Do you pay attention to detail – even detail that nobody but God can see?
Back when United States Supreme Court Chief Justice John Roberts was a lawyer preparing for oral arguments, he would spend countless hours with a pen and legal pad. During that time he would speculate on the hundreds of possible questions he might be asked. As part of the exercise, he’d write down both questions and answers in long hand. He would eventually transfer those Q&A’s from the yellow legal pad to index cards and memorize them in random order.
That’s studious and detailed preparation, even though the vast majority of the questions were never asked.
Was it wasted time better spent on other endeavors?

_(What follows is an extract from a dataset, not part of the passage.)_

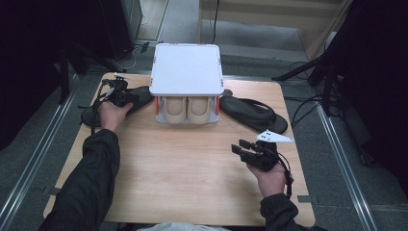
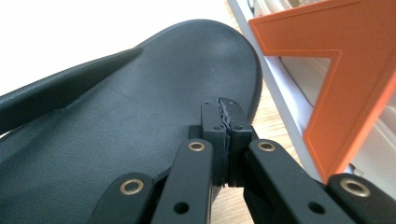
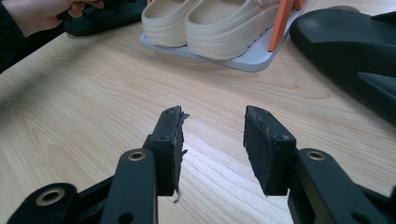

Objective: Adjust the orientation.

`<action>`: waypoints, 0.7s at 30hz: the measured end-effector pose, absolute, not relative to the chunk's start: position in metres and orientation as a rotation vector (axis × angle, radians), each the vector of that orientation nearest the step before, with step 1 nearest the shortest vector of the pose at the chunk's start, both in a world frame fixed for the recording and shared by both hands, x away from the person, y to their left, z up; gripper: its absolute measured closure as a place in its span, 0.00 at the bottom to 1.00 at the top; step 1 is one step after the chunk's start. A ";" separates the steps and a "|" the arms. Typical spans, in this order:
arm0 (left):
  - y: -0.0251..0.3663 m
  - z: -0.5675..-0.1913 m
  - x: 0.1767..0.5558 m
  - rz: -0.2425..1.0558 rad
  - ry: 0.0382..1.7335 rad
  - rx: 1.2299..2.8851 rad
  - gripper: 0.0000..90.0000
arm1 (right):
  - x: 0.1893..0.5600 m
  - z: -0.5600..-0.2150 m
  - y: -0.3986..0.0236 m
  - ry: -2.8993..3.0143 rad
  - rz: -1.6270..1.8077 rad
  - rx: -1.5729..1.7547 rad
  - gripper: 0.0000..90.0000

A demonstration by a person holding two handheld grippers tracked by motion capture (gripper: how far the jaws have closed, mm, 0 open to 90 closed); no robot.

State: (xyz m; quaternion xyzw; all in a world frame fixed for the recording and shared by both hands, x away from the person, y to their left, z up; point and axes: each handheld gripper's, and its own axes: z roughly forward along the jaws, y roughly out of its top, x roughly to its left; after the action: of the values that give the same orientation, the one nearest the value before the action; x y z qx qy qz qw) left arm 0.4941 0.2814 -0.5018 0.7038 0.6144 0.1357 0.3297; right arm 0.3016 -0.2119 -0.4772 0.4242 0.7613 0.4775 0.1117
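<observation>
Right gripper (image 3: 212,140) jaws apart over bare table (image 1: 192,163) — left gripper (image 2: 225,135) jaws together above black sandal (image 2: 116,116).

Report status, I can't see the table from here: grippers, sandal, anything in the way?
Left gripper shut, empty, over the black rubber sandal. Right gripper open, empty, above the wooden table. White shoe rack with orange brackets close beside sandal.

No lettering, brand, number or sign can be read anywhere (surfaces look plain).
</observation>
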 end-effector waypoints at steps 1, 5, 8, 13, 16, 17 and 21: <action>0.282 -0.503 0.496 0.352 1.619 1.834 1.00 | 0.302 -0.477 -0.212 2.235 1.403 1.247 0.65; 0.281 -0.507 0.498 0.335 1.627 1.839 1.00 | 0.302 -0.478 -0.212 2.237 1.400 1.249 0.65; 0.281 -0.507 0.496 0.331 1.623 1.860 1.00 | 0.303 -0.477 -0.213 2.234 1.404 1.253 0.65; 0.282 -0.506 0.489 0.329 1.617 1.875 1.00 | 0.303 -0.476 -0.216 2.218 1.413 1.261 0.65; 0.282 -0.505 0.482 0.319 1.610 1.906 1.00 | 0.303 -0.475 -0.214 2.216 1.418 1.246 0.65; 0.282 -0.505 0.481 0.316 1.611 1.905 1.00 | 0.303 -0.474 -0.213 2.222 1.411 1.237 0.65; 0.283 -0.505 0.472 0.285 1.613 1.905 1.00 | 0.304 -0.474 -0.209 2.233 1.410 1.227 0.65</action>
State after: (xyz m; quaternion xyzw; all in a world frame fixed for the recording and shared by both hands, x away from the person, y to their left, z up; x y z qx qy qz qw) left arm 0.4724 0.2833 -0.5045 0.7211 0.6104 0.1080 0.3094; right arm 0.3038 -0.2093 -0.4737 0.4185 0.7617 0.4812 0.1146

After he became a federal judge, John Roberts was invited to speak to a group of up-and-coming lawyers. He took the assignment seriously and framed some of his advice with a wonderful story about medieval stonemasons:
“Those masons,” he said, “the ones who built the great cathedrals — would spend months meticulously carving the gargoyles high up in the cathedral, gargoyles that when the cathedral was completed could not even be seen from the ground below. The medieval stonemasons did what they did because, it was said, they were carving for the eye of God.”
I am neither a lawyer nor a stonemason. But as a husband, father and leader of an organization dedicated to helping families thrive, that story poses a great question/challenge for me – and for you:
What do I do in life that only the eyes of God can see?